Maclean’s is the largest circulation weekly news magazine in Canada, reporting on Canadian issues such as politics, pop culture, and current events.
On immigrant dreams, the importance of failure and why the future belongs to Canada
Peter Munk, the founder and chair of Barrick Gold, the world’s biggest gold miner, found a land of opportunity when he arrived in Canada as a teenager after he fled Nazi-occupied Hungary. But the 83-year-old businessman is convinced the country’s brightest days may still lie ahead. As the appetite for raw materials skyrockets in China, India and other developing countries, he argues that Canada has a rare, once-in-a-lifetime opportunity to establish itself as the world’s next big financial sector, rivalling the dominance of London and New York.

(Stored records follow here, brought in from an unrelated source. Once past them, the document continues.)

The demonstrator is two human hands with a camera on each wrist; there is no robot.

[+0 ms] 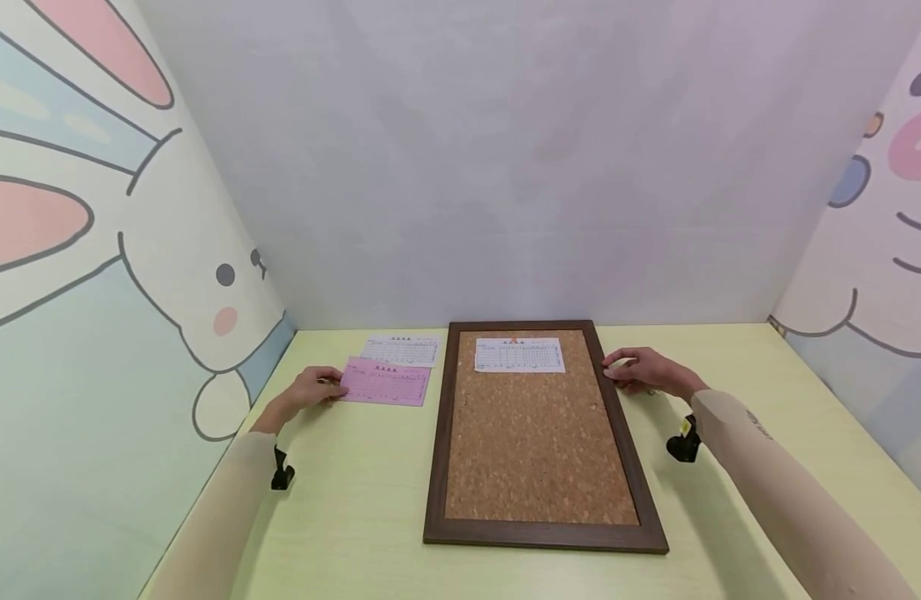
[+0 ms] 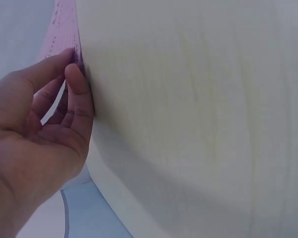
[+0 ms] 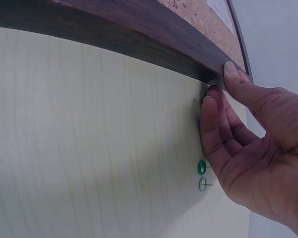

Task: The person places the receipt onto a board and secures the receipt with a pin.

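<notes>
My left hand (image 1: 313, 390) pinches the left edge of a pink printed form (image 1: 385, 385) between thumb and fingers, at the left of the head view. Behind it, a white printed form (image 1: 411, 350) lies partly covered by the pink one. The framed cork board (image 1: 538, 450) lies flat on the table, a second white form (image 1: 518, 358) fixed near its top with a small orange pushpin (image 1: 514, 339). At the board's upper right side, my right hand (image 1: 648, 371) grips the dark wooden frame (image 3: 188, 54), thumb on its top face and fingertips at its side.
Beside the right hand, a green pushpin (image 3: 202, 167) and a pale clear pushpin (image 3: 203, 185) lie on the light wood-grain table (image 1: 340, 500). A grey wall (image 1: 520, 167) rises behind the table, and walls with cartoon animals stand at both sides.
</notes>
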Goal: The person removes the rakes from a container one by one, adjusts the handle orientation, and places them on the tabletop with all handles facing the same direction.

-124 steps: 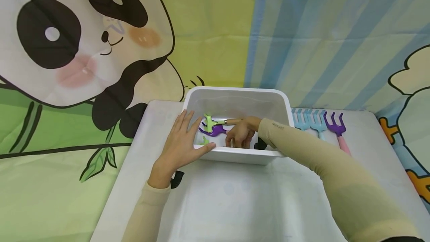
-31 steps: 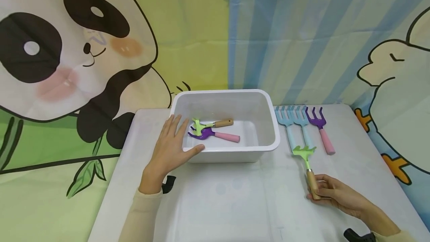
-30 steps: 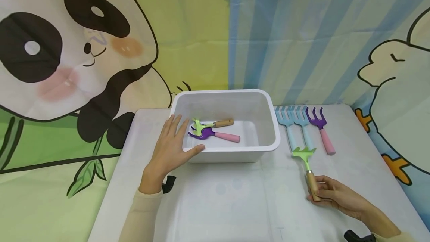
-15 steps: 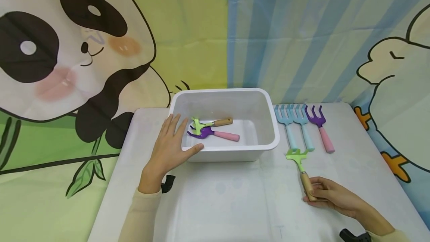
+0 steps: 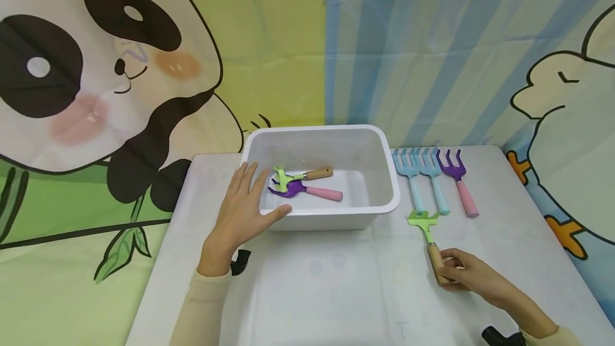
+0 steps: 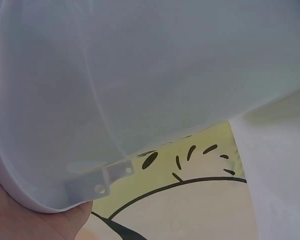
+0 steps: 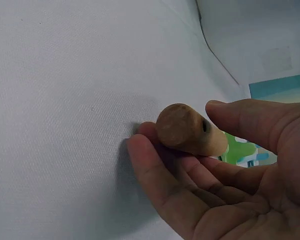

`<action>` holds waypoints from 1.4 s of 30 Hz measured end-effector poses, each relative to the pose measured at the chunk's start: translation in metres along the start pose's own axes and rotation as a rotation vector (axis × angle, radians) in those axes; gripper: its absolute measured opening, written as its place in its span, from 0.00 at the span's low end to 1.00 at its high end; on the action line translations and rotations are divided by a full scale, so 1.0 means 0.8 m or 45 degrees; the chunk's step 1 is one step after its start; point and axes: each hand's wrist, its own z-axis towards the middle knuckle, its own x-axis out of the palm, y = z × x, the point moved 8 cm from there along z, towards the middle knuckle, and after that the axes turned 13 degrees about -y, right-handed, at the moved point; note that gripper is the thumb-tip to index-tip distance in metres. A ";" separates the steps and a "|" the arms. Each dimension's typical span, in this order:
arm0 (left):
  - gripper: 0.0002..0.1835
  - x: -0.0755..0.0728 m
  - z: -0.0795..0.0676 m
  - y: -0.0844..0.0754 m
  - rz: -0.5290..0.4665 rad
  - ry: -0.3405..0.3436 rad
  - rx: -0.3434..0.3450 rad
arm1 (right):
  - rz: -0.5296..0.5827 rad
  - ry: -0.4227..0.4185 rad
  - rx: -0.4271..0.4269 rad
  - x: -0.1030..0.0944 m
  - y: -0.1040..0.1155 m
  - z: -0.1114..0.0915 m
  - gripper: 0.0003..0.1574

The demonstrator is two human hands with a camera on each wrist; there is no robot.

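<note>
The left wrist view cuts off the white bin (image 6: 135, 80) (and the left hand (image 6: 35, 225)).

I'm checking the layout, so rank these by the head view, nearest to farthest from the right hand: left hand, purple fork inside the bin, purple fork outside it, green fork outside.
1. Green fork: in the right hand.
2. Outside purple fork: farther back, rightmost fork.
3. Inside purple fork: leftward, in the bin.
4. Left hand: far left, at the bin's near corner.

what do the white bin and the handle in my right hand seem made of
The white bin: probably plastic, smooth with a soft sheen, given its molded-looking, rounded corners. The handle in your right hand: likely wood, fairly matte, going by its tan, mottled end.
</note>
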 end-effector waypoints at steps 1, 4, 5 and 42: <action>0.57 0.000 0.000 0.000 -0.002 -0.002 -0.001 | -0.033 -0.005 -0.004 0.000 0.002 0.001 0.37; 0.57 -0.001 0.000 0.002 -0.006 -0.009 -0.006 | -0.133 -0.025 -0.031 -0.002 0.010 0.002 0.33; 0.57 -0.001 -0.001 0.002 -0.005 -0.010 -0.007 | -0.170 -0.040 -0.036 -0.004 0.014 0.002 0.31; 0.58 0.002 0.001 0.003 0.028 -0.033 0.027 | -0.549 -0.002 -0.825 0.026 0.432 0.057 0.24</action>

Q: Let’s talk first about your earliest impressions of Canada as an immigrant boy.
A: That day I arrived, it was a miserable, rainy day in early March ’48. It was like, terra incognita, like going to Mars. I know it sounds moronic.
Q: No. It doesn’t.
A: I arrived in Toronto, and I tried to talk to my Uncle Nick in Hungarian, I tried to talk to him in German. The last time I saw him was in 1938 when Grandfather sent him to Canada as a General Motors agent. He was my father’s young brother. When I arrived, Uncle Nick was a part-owner of the Ajax manufactory. He said, “We don’t speak here Hungarian. This is Canada, we speak English.” I took it in school and I never practised except for the five days in England when Dad shoved me on that boat in Liverpool.
Q: Was the idea that you’d come and do a year of high school and then go to university?
A: It was Grade 13, and number one, I never in my life could conceive, never heard, never read, about mixed-sex schools. In Hungary and Switzerland there were girls’ school, and if a guy went near a girls’ school he was in danger to be dismissed, okay?